By Steve Bolton
…………Since this series on using SQL Server to implement the whole gamut of information metrics is wide-ranging in nature, it will also be somewhat disorganized by necessity; this is doubly true, given that I’m writing it in order to learn the material faster, not because I’m already intimately familiar with these topics. Nonetheless, I’m trying to provide what structure I can along the way, including segregating the most important entropy measures of information theory in this early segment. I’m slowly ratcheting up the level of complexity within this section by introducing simpler concepts first and using them as stepping stones to more difficult ones, yet this week’s topic differs in the manner of its complexity from that of the previous article. The foray we took into thermodynamic entropies in the last post was difficult due to the depth of the subject matter whenever definitions of qualities like “randomness” and “order” are in play. I put off discussing Conditional and Joint Entropy until this post because their complexity is of a different type; basically, they just involve binary comparisons of entropy rather than the simple unary metrics I introduced in Information Measurement with SQL Server, Part 2.1: The Uses and Abuses of Shannon’s Entropy and Information Measurement with SQL Server, Part 2.2: The Rényi Entropy and Its Kin. They’re among the first topics discussed in texts on information theory and coding theory and shouldn’t be too difficult to fathom, if readers could swallow the last two installments in this series. Coding them is not terribly difficult, although they do present some challenges in terms of performance and interpretation.
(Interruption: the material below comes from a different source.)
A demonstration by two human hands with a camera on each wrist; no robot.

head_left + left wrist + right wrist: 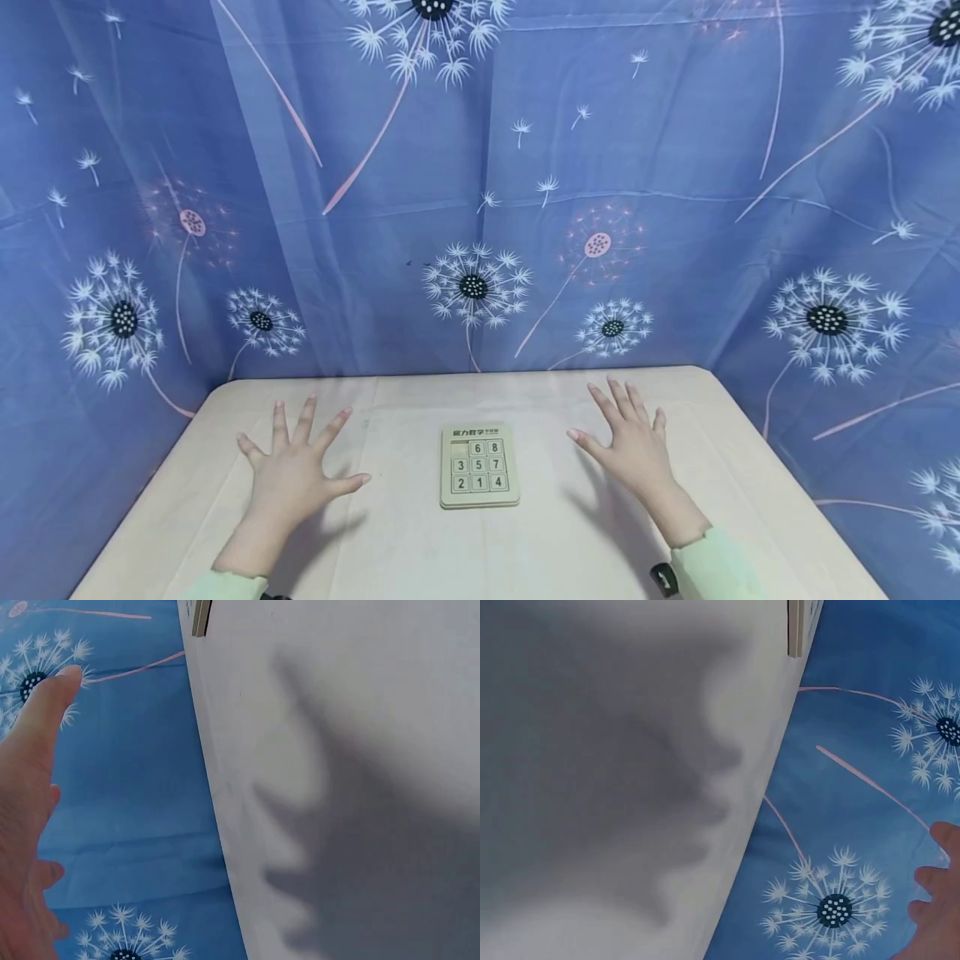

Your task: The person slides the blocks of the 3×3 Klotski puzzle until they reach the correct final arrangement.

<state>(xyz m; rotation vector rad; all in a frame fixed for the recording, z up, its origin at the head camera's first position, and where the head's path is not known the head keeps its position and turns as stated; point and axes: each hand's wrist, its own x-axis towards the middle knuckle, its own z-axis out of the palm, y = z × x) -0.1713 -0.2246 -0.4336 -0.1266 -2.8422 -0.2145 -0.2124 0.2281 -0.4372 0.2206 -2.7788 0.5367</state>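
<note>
A pale green sliding number puzzle [480,498] lies flat at the middle of the table. Its tiles read 6 8 on top, then 3 5 7, then 2 1 4, and the top-left slot has no tile. To its left my left hand [287,483] hovers above the table with fingers spread, holding nothing. My right hand [636,446], also spread and holding nothing, hovers on the other side. Both wrist views show shadows of the fingers on the cloth, and a small edge of the puzzle [201,619] shows at the top.
A cream cloth covers the table [405,550]. Behind it and at both sides hangs a blue curtain [390,283] printed with dandelions, close against the table's edges. Light green sleeves [716,567] and dark wrist straps [663,578] show at the forearms.
</note>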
…………One of the benefits of reading my amateur self-tutorials is that you get sample T-SQL code and a few paragraphs of commentary, which basically saves the hassle of having to consult gigantic math tomes chock full of arcane equations. Data miners shouldn’t have to give a dissertation on the theorems and lemmas that justify the underlying algorithms, any more than a commuter should be required to give a dissertation on automotive engineering in order to get a license. To that end, I usually remove all of the associated equations to suit my target audience of SQL Server DBAs and data miners, who can probably grasp them much easier in T-SQL form. I broke that rule in the article on Shannon’s Entropy for a sound reason and this time around, I’ll bend it a little in order to clear up some possible sources of confusion about probability notation. Symbols like P(A|B) denote a conditional probability, which signifies, “Given a value for B, what is the probability of A?” Joint probability is denoted by P(A,B) or P(AB), which can be read as, “What is the probability of two specific values for A and B occurring together?” Both concepts have counterparts in information theory, where we simply replace the P with the H symbol to denote entropy rather than probability. This may come in handy if readers want to try to one of several alternatives formulas for arriving at the same figures with these entropies, or want to double-check my sample T-SQL in Figure 1 (which is always a wise idea, since I don’t yet have any real expertise in these subjects).
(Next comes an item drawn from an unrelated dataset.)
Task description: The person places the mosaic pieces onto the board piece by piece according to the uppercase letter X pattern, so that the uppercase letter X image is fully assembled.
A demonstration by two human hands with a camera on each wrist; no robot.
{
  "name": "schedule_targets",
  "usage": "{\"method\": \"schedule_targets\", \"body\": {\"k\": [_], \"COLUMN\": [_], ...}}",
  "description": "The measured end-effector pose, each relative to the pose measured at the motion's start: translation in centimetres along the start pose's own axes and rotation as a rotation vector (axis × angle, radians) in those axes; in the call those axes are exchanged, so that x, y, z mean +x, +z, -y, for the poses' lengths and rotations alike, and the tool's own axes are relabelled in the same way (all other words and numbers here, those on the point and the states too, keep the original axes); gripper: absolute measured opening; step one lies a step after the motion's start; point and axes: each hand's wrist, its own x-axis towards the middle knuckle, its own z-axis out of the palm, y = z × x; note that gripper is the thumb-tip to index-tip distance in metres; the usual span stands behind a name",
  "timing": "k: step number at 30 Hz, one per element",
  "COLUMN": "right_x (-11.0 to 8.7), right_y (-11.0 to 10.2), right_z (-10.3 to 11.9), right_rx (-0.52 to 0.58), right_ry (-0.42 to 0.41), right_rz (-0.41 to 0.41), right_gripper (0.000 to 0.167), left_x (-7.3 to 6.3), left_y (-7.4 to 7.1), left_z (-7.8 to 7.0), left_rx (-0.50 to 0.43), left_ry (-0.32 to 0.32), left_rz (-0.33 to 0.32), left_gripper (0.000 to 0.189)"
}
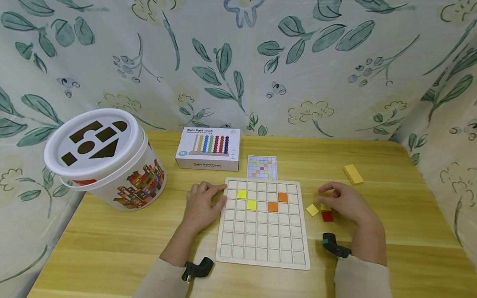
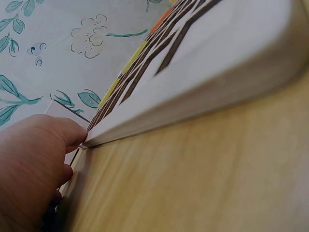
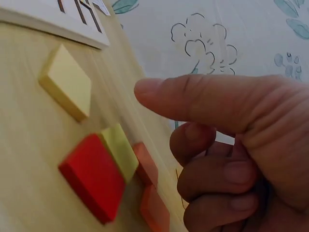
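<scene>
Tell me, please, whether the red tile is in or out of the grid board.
Out: the head view shows the red tile on the tabletop, apart from the grid board.

The person wore long, plain sleeves in a pale beige, the left sleeve [image 1: 162, 285] and the right sleeve [image 1: 363, 283] alike, their cloth matte and softly creased, their hems stopping short of the wrists. Near each cuff sat a small black device with a bent, rounded body: the left wrist device [image 1: 201, 267] showed a tiny light, metallic-looking piece at its base, and the right wrist device [image 1: 335, 245] bore a teal patch. The left hand [image 1: 201, 207] and right hand [image 1: 350, 202] were both bare.
</scene>
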Motion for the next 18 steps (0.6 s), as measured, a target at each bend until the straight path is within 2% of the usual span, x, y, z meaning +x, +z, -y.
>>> {"method": "schedule_targets", "body": {"k": [4, 10, 18], "right_x": [-0.7, -1.6, -2.2], "right_y": [-0.8, -1.4, -0.8], "right_z": [-1.3, -2.6, -3.3], "right_rx": [-0.015, -0.010, 0.010], "right_ry": [0.012, -0.007, -0.034], "right_rz": [0.000, 0.045, 0.153], "right_gripper": [0.043, 0.038, 0.033], "left_x": [-0.1, -0.1, 0.0], "left_y": [0.1, 0.2, 0.0], "left_z": [-0.1, -0.2, -0.1], "left_rx": [-0.001, -0.004, 0.000], "left_ry": [0.002, 0.002, -0.006], "left_rz": [-0.003, -0.006, 0.003], "left_gripper": [0.037, 0.037, 0.037]}}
Unit and Scaling Issues in the Sample T-SQL
I chose the methods for calculating both that I believed would mesh well with the code I posted a few articles ago for Shannon’s Entropy. Although the Figure 1 is somewhat lengthier than the sample T-SQL in that post, the same basic format is at work. Once again, I include a @LogarithmBase parameter so that users can easily switch between base 2, base 10 and Euler’s Number to derive the three main units use for entropy, bits (i.e. shannons), bans (i.e. hartleys) and nats respectively. The INSERT INTO populates a table variable by selecting from the same Higgs Boson dataset, which is ideal for stress-testing the kind of routines I’ve been posting for the last few tutorial series, since it has 11 million rows of mainly float columns.[1] Shannon’s Entropy is derived in precisely the same way as before by using intermediate table variable columns like SummationInput1, except that it must be done for two of the dataset’s float columns this time around. The tricky part is the use of the GROUP BY CUBE statement, which allows us to simultaneously calculate the joint proportions of both columns without traversing the table repeatedly. The GROUPING_ID conditions derived from it are used to distinguish the aggregates of the two columns and their joint proportions in the CASE statements, which were not necessary in the original sample T-SQL for Shannon’s Entropy. We likewise need to take two additional counts in this routine, since we need to perform calculations on an additional column and its joint distribution with the other; in this particular instance Count1 and Count2 are equal to the count of the whole dataset, i.e. the JointCount, simply because the Higgs Boson dataset has no null values for these columns. This is not going to be the case with many other datasets.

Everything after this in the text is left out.